Session #3. Interrupting Systems and Activating Imagination toward Liberated Futures

“The Problem with ‘Problem Patrons’: A Brief History of a Long Discourse,” Jeremy Abbott
This presentation will provide a brief history and contextualization of the poverty-targeting “problem patron” discourse that has permeated US public libraries since the Boston Public Library opened its doors in 1854, as well as the poverty-criminalizing behavior codes that libraries have enacted in response to that discourse, focusing especially on the Kreimer v. Morristown trials of the 1990s.

“Abolitionist Library Association,” Alison Macrina, Jim DelRosso, and Megan Riley
Created in July 2020, Abolitionist Library Association (AbLA) is a collective of library workers, students, and community members taking action to divest from all forms of policing in libraries and invest in our collective liberation with the goal of creating libraries that are rooted in community self-determination and intellectual freedom through collective action.

Presenter Bios

Recording
 



Session #4. Rethinking Public Safety and Community Accountability 

Presenters: Romarilyn Ralston (speaker), Allen Burnette (speaker), and Frieda Afary (moderator)
This panel brings together two scholar-activists who were formerly incarcerated, and can offer ways of rethinking violence prevention, public safety and community accountability.

Presenter Bios

Recording
 



Session #5. Creative Opportunities and Abolitionism from Within: Voices and Photographs from the Arts in Corrections Programs in California Prisons

“The Passion of Incarcerated Artists,” Peter Merts
This presentation will show photographs—presented as a slide show with narration—of incarcerated men and women who are engaged in art practice.

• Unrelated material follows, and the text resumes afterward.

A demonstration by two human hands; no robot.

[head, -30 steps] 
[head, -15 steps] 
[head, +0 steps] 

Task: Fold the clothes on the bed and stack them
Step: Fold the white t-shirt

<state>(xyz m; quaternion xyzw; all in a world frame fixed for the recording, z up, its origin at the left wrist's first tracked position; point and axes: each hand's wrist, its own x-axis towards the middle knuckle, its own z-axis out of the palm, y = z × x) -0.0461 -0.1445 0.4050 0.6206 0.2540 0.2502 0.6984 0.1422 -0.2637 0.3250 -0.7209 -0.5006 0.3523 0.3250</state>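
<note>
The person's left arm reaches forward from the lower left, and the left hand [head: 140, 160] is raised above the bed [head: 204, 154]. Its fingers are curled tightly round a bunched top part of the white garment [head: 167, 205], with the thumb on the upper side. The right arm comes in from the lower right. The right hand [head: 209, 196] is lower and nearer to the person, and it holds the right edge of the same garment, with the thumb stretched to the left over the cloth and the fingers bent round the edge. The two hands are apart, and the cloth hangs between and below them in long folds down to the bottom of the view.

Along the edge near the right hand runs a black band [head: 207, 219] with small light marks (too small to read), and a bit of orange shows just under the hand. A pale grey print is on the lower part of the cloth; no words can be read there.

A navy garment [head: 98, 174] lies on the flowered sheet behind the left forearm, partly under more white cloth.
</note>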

“Abolition from Within: A Participant Based Prison Music Program,” Jack Bowers and Reggie Austin
Operating from 1982 to 2005, the "Inmate" Band Program at Soledad Prison provided opportunities to create, rehearse and perform for up to 20 bands, based in 4 rehearsal sites. As Institution Artist Facilitator of the Arts in Corrections program at Soledad, Jack Bowers worked with incarcerated musicians to develop and support the program. He, together with musicians formerly incarcerated at Soledad, will discuss how the program operated successfully, and discuss how it can represent the idea of prison abolition from within the carceral system.

Presenter Bios

Recording
 



Session #6. Public Libraries: Partnerships and Possibilities

“Reaching the Unreached,” Lisa Thompson
Let’s talk about how you can partner with your local drug court and what it means to your library, community and the participants.

“What Kind of Extremists Will We Be?: How Racine Public Library Became the First to Host a Participatory Defense Hub,” Nick Demske, Diego Rodriguez, Dant'e Cottingham, and Brittany Lee
In January of 2024, the Racine Public Library (WI) became the first library in the country to host a Participatory Defense Hub. The hub is run by directly impacted community leaders and exists to support and empower community members to actively participate in shaping the outcome of their own legal cases.

“Digital Literacy Services and Programming for Patrons in Reentry,” Estelle Yim (they/them)
This presentation will provide an overview of ongoing research into the specific gaps in digital and technological services to formerly incarcerated people and the possibilities for public libraries to address them through trauma-informed, restorative, and abolitionist practices and programming.

Presenter Bios

Recording
 


 

Closing Session. Film Screening and Q&A: Reimagining Safety, Filmmaker, Matthew Solomon

In the documentary Reimagining Safety, 10 experts from a variety of backgrounds discuss the false premise that more police and prisons make us safer while presenting humane, equitable, and practical alternatives rooted in dignity and care.